• [Work instructions] Below are the records. Transcribe them exactly.

::: Task material :::

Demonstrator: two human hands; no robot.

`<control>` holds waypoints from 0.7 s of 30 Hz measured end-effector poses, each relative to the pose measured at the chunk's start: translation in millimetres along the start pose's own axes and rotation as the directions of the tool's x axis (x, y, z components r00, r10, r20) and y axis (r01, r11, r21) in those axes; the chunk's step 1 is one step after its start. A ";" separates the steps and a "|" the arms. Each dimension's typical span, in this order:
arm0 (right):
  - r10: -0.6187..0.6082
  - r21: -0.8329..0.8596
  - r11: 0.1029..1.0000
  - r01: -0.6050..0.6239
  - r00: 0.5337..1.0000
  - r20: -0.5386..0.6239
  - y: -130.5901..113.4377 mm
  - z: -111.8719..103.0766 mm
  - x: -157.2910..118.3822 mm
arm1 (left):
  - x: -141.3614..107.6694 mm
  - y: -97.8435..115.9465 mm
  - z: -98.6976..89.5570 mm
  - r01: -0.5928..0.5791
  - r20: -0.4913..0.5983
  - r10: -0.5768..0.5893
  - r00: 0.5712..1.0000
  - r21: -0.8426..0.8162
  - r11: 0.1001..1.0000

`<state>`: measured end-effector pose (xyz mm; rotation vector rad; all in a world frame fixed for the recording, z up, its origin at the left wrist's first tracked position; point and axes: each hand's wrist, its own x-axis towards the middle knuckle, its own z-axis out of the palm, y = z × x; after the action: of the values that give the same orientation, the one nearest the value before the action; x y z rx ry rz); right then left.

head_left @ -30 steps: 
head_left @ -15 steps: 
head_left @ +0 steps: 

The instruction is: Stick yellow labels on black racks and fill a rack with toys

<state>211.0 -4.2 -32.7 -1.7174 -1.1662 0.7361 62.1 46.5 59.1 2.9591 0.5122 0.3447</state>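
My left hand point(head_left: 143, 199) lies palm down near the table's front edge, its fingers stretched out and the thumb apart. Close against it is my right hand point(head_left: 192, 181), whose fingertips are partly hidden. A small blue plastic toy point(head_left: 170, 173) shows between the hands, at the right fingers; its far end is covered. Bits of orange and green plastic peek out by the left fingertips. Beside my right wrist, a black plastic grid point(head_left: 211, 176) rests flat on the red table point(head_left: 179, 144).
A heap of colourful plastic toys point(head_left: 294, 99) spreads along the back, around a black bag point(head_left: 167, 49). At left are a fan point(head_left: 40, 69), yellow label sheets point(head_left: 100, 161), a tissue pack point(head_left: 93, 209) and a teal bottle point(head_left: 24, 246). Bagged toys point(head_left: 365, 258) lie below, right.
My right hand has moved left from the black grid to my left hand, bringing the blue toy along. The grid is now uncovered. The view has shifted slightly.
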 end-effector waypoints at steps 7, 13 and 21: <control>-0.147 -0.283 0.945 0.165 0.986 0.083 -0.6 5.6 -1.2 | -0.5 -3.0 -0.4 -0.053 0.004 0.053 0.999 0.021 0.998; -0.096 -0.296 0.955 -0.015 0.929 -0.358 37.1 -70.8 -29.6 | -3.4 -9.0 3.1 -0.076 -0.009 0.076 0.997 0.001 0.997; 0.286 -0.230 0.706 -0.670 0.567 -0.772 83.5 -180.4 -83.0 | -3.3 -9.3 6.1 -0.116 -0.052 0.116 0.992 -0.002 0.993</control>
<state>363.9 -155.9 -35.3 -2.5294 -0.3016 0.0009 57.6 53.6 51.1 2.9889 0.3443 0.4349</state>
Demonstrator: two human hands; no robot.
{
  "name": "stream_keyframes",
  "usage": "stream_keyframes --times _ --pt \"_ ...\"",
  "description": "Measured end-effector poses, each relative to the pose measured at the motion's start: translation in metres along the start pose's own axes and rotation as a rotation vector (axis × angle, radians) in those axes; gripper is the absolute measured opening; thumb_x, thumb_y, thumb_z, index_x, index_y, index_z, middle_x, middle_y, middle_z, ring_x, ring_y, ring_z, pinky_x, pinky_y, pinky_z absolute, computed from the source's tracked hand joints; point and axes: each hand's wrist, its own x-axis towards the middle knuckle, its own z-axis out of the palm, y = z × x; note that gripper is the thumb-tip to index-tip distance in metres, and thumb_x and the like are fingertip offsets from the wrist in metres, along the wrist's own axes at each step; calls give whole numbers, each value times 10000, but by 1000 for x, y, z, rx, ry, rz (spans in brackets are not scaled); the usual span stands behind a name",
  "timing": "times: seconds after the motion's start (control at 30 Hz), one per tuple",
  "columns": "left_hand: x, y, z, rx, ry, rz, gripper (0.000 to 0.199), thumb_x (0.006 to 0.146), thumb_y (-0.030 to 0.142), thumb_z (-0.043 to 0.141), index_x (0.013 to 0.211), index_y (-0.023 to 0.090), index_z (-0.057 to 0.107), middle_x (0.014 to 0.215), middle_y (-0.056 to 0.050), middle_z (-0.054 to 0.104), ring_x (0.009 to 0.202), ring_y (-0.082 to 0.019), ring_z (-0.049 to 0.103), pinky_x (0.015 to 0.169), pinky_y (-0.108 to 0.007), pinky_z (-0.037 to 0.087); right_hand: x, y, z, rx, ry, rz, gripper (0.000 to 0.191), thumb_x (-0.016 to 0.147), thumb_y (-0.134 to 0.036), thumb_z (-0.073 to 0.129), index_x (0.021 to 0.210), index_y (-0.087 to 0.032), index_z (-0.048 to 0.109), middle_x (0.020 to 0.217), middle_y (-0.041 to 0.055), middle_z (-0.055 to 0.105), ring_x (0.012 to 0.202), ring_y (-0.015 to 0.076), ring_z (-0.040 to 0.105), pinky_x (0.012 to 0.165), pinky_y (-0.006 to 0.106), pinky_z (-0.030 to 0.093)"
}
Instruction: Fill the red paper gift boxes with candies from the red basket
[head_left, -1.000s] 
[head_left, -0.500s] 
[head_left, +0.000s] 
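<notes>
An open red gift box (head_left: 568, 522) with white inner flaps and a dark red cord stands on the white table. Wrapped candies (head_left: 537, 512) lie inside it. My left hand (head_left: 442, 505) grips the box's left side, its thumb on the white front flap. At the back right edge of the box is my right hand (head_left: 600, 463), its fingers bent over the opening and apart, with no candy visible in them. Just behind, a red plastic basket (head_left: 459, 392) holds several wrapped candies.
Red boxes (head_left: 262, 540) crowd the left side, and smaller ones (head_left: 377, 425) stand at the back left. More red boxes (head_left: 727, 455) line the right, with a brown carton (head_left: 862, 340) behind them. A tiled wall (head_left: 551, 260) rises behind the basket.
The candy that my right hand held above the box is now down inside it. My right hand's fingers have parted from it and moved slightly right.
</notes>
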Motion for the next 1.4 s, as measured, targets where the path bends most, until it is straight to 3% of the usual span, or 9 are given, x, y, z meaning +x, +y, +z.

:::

• [Reply]
Demonstrator: two human hands; no robot.

`<control>` holds waypoints from 0.7 s of 30 Hz measured end-effector poses, each relative to the pose measured at the chunk's start: translation in millimetres along the start pose's own axes and rotation as the directions of the tool's x axis (x, y, z components r00, r10, r20) and y axis (r01, r11, r21) in those axes; the chunk's step 1 is one step after its start. A ";" separates the steps and a "|" the arms. Each dimension's typical span, in this order:
arm0 (right):
  - r10: -0.6187..0.6082
  - r21: -0.8329..0.8596
  - r11: 0.1029..1.0000
  - r01: -0.6050..0.6239
  - r00: 0.5337..1.0000
  - r20: -0.5386..0.6239
  - y: -130.5901..113.4377 mm
  - z: -111.8719..103.0766 mm
  - x: -157.2910..118.3822 mm
arm1 (left):
  - x: -141.3614..107.6694 mm
  - y: -97.8435..115.9465 mm
  - z: -98.6976..89.5570 mm
  - r01: -0.5928..0.5791
  - r20: -0.4913..0.5983
  - r10: -0.5768..0.5893
  - r00: 0.5712..1.0000
  - r21: -0.8426..0.8162
  - r11: 0.1001..1.0000

`<state>`: measured end-effector pose (xyz mm; rotation vector rad; all in a world frame fixed for the recording, z up, its origin at the left wrist's first tracked position; point and axes: each hand's wrist, its own x-axis towards the middle knuckle, its own z-axis out of the palm, y = z × x; after the action: of the values that give the same orientation, the one nearest the value before the action; x y z rx ry rz); right then left.

head_left @ -30 steps: 
head_left @ -15 steps: 
head_left @ +0 steps: 

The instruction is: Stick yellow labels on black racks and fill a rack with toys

<state>211.0 -4.2 -32.7 -1.7174 -1.1662 0.7361 62.1 46.5 59.1 2.9591 0.5122 0.3447</state>
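My left hand point(head_left: 143, 199) lies palm down near the table's front edge, its fingers stretched out and the thumb apart. Close against it is my right hand point(head_left: 192, 181), whose fingertips are partly hidden. A small blue plastic toy point(head_left: 170, 173) shows between the hands, at the right fingers; its far end is covered. Bits of orange and green plastic peek out by the left fingertips. Beside my right wrist, a black plastic grid point(head_left: 211, 176) rests flat on the red table point(head_left: 179, 144).
A heap of colourful plastic toys point(head_left: 294, 99) spreads along the back, around a black bag point(head_left: 167, 49). At left are a fan point(head_left: 40, 69), yellow label sheets point(head_left: 100, 161), a tissue pack point(head_left: 93, 209) and a teal bottle point(head_left: 24, 246). Bagged toys point(head_left: 365, 258) lie below, right.
My right hand has moved left from the black grid to my left hand, bringing the blue toy along. The grid is now uncovered. The view has shifted slightly.
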 end-effector waypoints at steps 7, 13 and 21: <control>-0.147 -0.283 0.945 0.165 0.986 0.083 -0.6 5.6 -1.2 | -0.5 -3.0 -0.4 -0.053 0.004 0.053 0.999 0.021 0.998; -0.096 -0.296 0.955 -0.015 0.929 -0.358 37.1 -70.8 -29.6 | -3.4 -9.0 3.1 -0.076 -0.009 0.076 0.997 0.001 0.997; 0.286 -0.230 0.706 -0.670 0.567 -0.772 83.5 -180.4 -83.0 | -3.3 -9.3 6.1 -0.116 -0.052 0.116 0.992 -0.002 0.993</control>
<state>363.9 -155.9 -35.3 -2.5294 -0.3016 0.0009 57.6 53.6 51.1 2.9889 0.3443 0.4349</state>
Demonstrator: two human hands; no robot.
{
  "name": "stream_keyframes",
  "usage": "stream_keyframes --times _ --pt \"_ ...\"",
  "description": "Measured end-effector poses, each relative to the pose measured at the motion's start: translation in metres along the start pose's own axes and rotation as a rotation vector (axis × angle, radians) in those axes; gripper is the absolute measured opening; thumb_x, thumb_y, thumb_z, index_x, index_y, index_z, middle_x, middle_y, middle_z, ring_x, ring_y, ring_z, pinky_x, pinky_y, pinky_z absolute, computed from the source's tracked hand joints; point and axes: each hand's wrist, its own x-axis towards the middle knuckle, its own z-axis out of the palm, y = z × x; note that gripper is the thumb-tip to index-tip distance in metres, and thumb_x and the like are fingertip offsets from the wrist in metres, along the wrist's own axes at each step; calls give whole numbers, each value times 10000, but by 1000 for x, y, z, rx, ry, rz (spans in brackets are not scaled); the usual span stands behind a name",
  "timing": "times: seconds after the motion's start (control at 30 Hz), one per tuple",
  "columns": "left_hand: x, y, z, rx, ry, rz, gripper (0.000 to 0.199), thumb_x (0.006 to 0.146), thumb_y (-0.030 to 0.142), thumb_z (-0.043 to 0.141), index_x (0.013 to 0.211), index_y (-0.023 to 0.090), index_z (-0.057 to 0.107), middle_x (0.014 to 0.215), middle_y (-0.056 to 0.050), middle_z (-0.054 to 0.104), ring_x (0.009 to 0.202), ring_y (-0.082 to 0.019), ring_z (-0.049 to 0.103), pinky_x (0.015 to 0.169), pinky_y (-0.108 to 0.007), pinky_z (-0.037 to 0.087); right_hand: x, y, z, rx, ry, rz, gripper (0.000 to 0.191), thumb_x (-0.016 to 0.147), thumb_y (-0.134 to 0.036), thumb_z (-0.073 to 0.129), index_x (0.021 to 0.210), index_y (-0.087 to 0.032), index_z (-0.048 to 0.109), middle_x (0.020 to 0.217), middle_y (-0.041 to 0.055), middle_z (-0.055 to 0.105), ring_x (0.012 to 0.202), ring_y (-0.015 to 0.076), ring_z (-0.040 to 0.105), pinky_x (0.012 to 0.165), pinky_y (-0.006 to 0.106), pinky_z (-0.030 to 0.093)"
}
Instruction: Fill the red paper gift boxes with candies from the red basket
[head_left, -1.000s] 
[head_left, -0.500s] 
[head_left, +0.000s] 
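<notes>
An open red gift box (head_left: 568, 522) with white inner flaps and a dark red cord stands on the white table. Wrapped candies (head_left: 537, 512) lie inside it. My left hand (head_left: 442, 505) grips the box's left side, its thumb on the white front flap. At the back right edge of the box is my right hand (head_left: 600, 463), its fingers bent over the opening and apart, with no candy visible in them. Just behind, a red plastic basket (head_left: 459, 392) holds several wrapped candies.
Red boxes (head_left: 262, 540) crowd the left side, and smaller ones (head_left: 377, 425) stand at the back left. More red boxes (head_left: 727, 455) line the right, with a brown carton (head_left: 862, 340) behind them. A tiled wall (head_left: 551, 260) rises behind the basket.
The candy that my right hand held above the box is now down inside it. My right hand's fingers have parted from it and moved slightly right.
</notes>
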Motion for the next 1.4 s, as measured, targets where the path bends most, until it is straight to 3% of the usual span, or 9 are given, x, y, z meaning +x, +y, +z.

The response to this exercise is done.